[Exercise aim] Only the lines from the one containing "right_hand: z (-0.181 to" through the one containing "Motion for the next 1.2" should be printed, exactly as they appear below, with both ends included.

(Records from a data collection)
◆ ◆ ◆ ◆ ◆ ◆ ◆
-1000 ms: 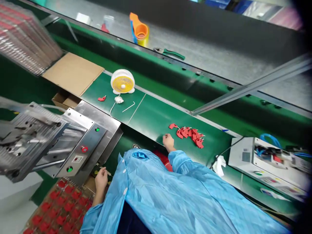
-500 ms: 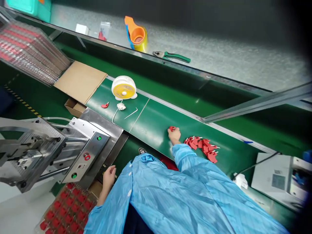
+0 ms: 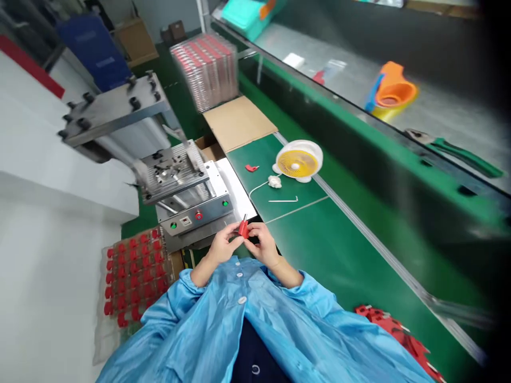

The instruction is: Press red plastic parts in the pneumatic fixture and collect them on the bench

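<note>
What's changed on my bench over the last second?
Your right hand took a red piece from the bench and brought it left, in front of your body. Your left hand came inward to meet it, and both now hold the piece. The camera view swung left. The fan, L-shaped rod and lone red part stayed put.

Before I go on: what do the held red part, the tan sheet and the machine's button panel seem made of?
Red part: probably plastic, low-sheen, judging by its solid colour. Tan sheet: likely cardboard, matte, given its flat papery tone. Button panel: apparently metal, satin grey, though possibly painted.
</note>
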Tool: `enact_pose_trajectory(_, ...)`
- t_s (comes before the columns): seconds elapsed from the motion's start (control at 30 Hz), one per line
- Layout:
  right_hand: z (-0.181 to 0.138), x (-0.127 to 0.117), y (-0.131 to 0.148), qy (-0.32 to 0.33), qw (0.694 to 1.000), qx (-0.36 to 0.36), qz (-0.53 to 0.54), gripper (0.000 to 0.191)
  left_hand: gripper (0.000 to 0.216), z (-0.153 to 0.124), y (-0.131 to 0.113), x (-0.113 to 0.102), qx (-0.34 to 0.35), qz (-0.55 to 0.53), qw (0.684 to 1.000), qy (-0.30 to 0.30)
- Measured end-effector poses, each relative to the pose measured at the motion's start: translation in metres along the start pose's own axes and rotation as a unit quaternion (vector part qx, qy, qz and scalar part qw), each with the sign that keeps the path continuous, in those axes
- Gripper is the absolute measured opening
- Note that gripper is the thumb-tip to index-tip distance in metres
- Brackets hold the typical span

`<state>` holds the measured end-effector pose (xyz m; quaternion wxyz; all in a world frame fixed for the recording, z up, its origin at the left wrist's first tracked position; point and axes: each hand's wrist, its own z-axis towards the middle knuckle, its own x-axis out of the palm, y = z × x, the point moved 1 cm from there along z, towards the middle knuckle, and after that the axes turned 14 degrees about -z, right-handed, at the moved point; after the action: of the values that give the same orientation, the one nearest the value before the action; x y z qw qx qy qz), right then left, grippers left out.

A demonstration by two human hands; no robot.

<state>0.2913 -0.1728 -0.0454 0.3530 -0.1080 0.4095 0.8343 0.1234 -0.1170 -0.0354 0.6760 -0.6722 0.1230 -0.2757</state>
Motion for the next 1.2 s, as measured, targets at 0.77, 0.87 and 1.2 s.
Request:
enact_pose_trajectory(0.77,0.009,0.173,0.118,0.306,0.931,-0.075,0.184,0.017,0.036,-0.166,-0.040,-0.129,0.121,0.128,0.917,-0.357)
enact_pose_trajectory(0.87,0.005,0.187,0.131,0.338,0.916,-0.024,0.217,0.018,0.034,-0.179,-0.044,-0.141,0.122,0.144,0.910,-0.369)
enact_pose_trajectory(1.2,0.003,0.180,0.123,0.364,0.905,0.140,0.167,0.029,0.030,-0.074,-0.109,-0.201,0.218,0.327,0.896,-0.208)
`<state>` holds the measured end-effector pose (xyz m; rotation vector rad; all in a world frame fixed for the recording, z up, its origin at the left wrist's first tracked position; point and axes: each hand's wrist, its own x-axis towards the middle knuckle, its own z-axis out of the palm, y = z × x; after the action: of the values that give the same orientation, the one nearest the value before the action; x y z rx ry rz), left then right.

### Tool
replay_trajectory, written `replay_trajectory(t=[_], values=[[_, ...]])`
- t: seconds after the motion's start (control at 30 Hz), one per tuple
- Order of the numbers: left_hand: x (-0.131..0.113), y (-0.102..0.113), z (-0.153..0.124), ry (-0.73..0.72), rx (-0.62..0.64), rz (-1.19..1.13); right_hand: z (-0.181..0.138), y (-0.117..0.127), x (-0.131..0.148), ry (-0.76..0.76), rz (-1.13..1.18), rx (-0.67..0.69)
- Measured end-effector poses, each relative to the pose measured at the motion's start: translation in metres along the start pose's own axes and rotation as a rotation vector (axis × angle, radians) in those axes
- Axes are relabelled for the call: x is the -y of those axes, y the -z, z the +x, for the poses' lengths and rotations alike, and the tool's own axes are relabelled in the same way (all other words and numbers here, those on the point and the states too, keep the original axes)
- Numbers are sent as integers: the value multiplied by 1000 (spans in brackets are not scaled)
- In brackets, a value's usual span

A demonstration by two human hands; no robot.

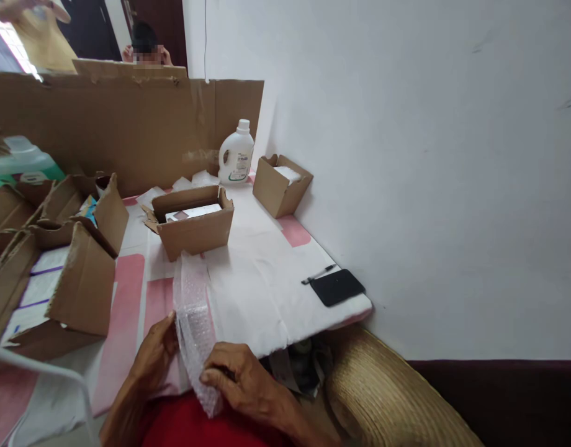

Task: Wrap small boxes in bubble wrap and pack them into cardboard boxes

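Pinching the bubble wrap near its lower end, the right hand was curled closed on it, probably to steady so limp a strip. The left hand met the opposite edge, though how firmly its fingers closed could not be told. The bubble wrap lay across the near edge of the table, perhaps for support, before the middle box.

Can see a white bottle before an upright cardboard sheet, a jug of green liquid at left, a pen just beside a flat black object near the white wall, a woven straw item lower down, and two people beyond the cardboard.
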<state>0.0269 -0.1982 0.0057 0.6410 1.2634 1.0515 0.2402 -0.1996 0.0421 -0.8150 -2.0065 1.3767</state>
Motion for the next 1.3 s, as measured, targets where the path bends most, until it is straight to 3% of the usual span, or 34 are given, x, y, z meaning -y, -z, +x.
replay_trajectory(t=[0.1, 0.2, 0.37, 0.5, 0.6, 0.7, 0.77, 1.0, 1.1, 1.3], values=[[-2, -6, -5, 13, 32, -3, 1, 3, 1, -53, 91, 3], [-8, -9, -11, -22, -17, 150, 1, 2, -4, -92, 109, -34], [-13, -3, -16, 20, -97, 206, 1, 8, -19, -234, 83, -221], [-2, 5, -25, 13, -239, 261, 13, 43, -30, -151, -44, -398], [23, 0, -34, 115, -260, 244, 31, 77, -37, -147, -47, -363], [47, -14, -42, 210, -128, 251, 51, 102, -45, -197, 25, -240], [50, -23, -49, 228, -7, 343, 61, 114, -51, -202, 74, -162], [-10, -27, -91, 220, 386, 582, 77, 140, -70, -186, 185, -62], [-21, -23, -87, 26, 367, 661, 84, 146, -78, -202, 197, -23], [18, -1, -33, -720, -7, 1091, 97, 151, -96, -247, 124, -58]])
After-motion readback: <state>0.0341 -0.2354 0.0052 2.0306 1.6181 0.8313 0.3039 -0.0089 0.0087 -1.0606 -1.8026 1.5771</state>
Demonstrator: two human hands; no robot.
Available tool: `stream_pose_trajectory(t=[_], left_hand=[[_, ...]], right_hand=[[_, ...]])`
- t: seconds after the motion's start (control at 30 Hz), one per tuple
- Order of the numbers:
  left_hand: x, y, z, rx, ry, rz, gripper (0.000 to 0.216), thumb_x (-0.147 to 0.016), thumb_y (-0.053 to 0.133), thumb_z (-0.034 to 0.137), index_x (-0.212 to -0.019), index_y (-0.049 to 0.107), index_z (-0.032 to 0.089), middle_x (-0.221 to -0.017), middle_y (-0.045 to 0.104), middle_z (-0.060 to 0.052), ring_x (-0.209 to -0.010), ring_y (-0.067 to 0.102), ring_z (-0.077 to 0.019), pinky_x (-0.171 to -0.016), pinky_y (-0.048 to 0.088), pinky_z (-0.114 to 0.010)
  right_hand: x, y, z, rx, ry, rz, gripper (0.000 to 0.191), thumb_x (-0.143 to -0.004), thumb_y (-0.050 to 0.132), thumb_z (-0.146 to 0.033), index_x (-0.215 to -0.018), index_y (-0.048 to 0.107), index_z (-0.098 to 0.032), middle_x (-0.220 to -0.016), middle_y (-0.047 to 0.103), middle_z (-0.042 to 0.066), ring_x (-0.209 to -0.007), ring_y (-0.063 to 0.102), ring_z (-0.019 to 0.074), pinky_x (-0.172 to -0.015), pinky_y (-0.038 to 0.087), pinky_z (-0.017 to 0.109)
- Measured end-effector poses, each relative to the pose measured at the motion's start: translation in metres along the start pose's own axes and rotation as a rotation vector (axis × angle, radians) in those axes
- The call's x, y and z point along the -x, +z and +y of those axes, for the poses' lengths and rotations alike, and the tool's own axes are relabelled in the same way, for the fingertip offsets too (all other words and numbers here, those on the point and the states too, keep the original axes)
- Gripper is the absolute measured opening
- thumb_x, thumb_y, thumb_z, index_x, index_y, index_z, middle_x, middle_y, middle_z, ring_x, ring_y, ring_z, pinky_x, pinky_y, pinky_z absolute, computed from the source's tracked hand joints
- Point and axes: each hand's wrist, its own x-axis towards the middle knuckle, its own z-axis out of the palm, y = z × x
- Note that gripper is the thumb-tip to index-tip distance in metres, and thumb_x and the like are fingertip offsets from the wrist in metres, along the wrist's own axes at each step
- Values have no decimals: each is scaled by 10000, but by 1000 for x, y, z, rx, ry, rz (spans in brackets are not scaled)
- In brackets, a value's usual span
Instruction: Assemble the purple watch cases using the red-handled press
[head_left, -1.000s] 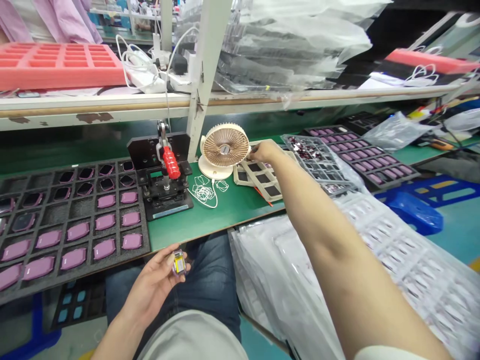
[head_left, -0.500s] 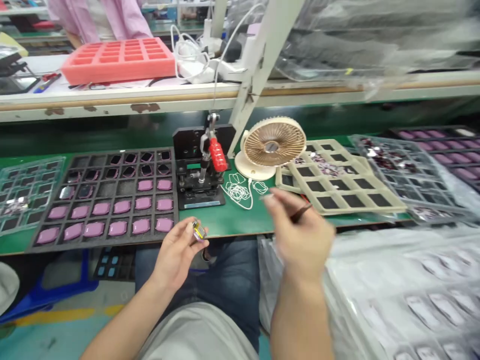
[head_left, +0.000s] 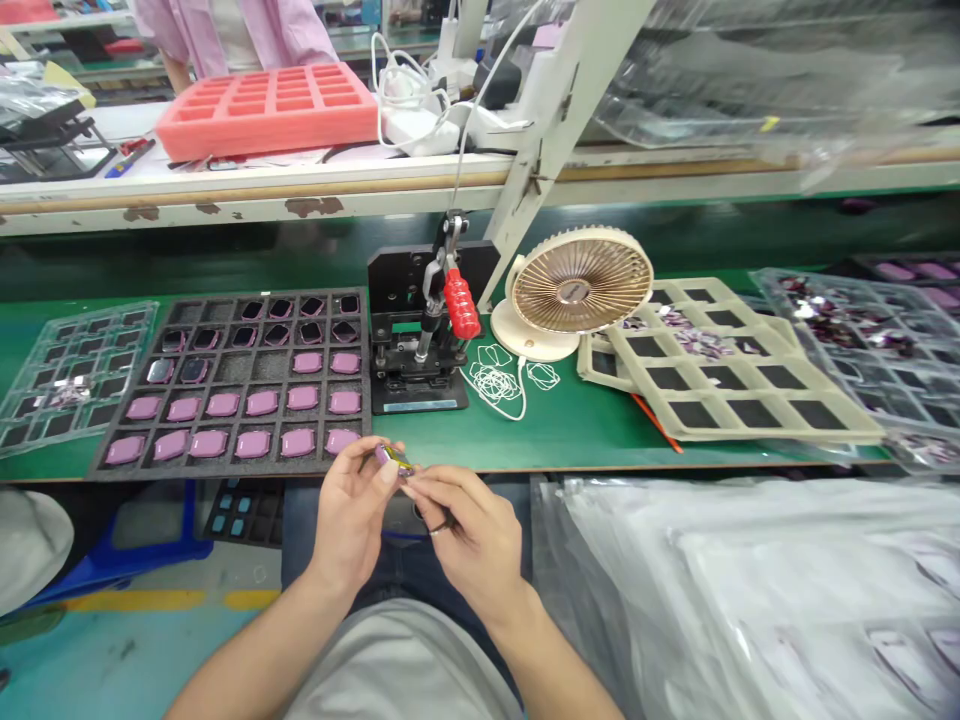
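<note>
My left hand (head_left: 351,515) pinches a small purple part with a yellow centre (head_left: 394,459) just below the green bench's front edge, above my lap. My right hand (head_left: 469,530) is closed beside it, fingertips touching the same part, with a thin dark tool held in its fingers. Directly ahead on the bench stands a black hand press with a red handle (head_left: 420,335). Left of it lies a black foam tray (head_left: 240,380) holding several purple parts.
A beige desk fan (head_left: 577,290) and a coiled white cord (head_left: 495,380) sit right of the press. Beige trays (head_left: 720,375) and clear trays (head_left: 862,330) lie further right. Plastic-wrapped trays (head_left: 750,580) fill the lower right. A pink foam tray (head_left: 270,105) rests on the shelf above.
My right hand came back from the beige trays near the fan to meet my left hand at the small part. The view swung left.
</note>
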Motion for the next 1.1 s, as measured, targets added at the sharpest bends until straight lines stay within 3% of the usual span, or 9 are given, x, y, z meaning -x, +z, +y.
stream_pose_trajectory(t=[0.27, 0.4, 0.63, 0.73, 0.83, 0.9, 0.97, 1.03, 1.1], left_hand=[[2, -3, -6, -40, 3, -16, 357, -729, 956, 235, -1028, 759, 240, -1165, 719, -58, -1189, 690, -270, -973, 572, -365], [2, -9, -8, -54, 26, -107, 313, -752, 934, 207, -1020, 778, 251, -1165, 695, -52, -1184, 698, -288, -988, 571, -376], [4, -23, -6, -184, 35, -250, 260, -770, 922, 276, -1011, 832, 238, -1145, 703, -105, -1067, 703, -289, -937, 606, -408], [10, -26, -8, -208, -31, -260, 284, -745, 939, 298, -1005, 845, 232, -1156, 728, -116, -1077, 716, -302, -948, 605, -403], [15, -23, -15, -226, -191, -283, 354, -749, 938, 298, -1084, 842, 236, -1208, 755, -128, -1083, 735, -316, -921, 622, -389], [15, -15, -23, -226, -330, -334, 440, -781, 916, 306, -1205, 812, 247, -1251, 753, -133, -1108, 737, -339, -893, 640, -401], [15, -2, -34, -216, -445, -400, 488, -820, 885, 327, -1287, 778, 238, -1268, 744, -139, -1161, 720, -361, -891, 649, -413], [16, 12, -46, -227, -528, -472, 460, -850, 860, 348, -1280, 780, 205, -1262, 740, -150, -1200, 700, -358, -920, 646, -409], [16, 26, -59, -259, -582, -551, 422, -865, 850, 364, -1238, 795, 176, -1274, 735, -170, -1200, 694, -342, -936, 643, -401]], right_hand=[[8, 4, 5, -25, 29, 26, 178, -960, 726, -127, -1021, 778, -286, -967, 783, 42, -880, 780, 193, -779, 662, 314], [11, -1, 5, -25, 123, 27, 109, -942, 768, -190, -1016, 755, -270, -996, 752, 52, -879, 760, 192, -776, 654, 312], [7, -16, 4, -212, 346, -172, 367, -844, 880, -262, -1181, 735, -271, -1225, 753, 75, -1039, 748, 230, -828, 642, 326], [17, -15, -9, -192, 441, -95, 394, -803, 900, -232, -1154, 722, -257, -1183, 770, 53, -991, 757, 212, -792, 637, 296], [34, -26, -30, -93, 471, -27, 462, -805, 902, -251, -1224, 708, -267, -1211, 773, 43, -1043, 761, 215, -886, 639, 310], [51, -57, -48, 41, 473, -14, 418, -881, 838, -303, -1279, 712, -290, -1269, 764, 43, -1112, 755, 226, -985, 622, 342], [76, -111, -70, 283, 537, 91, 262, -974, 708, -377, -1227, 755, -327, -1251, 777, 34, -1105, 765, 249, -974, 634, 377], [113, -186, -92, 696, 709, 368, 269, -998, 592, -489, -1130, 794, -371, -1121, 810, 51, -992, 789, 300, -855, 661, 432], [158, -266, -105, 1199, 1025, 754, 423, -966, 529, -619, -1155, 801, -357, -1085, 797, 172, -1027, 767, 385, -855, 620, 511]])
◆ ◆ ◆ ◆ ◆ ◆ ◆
[Output below]
  right_hand: z (-0.181 to 0.138), x (-0.127 to 0.117), y (-0.131 to 0.148), qy (-0.32 to 0.33), qw (0.694 to 1.000), qx (-0.36 to 0.36), qz (-0.53 to 0.54), gripper (0.000 to 0.191)
  left_hand: gripper (0.000 to 0.216), z (-0.153 to 0.124), y (-0.131 to 0.113), x (-0.113 to 0.102), qx (-0.34 to 0.35), qz (-0.55 to 0.53), qw (0.684 to 1.000), qy (-0.30 to 0.30)
- Measured end-effector poses, each relative to the pose measured at the motion's start: translation in metres along the start pose's own axes and rotation as a unit quaternion (vector part qx, qy, qz and scalar part qw), each with the sign that keeps the path continuous, in those axes
- Gripper is the absolute measured opening
- Note that gripper is the thumb-tip to index-tip distance in metres
- Brackets hold the typical span

`<state>` holds the measured end-effector pose (xyz m; quaternion wxyz; all in a world frame fixed for the recording, z up, its origin at the left wrist's first tracked position; point and axes: each hand's wrist, its own z-axis towards the middle knuckle, its own x-axis out of the palm, y = z × x, the point moved 1 cm from there along z, towards the middle knuckle, and after that the axes turned 14 degrees about -z, right-handed, at the moved point; after the action: of the values that give the same orientation, the one nearest the value before the action; x y z qw qx qy qz), right then left, grippers left out.

A demonstration by two human hands; no robot.

<state>0.2913 -0.1728 -0.0454 0.3530 -0.1080 0.4095 0.8343 0.1234 -0.1170 -0.0354 0.6760 -0.6722 0.1230 -0.2757</state>
Motion for the next 1.2 s, as measured, targets at 0.77, 0.87 and 1.2 s.

The response to this exercise is done.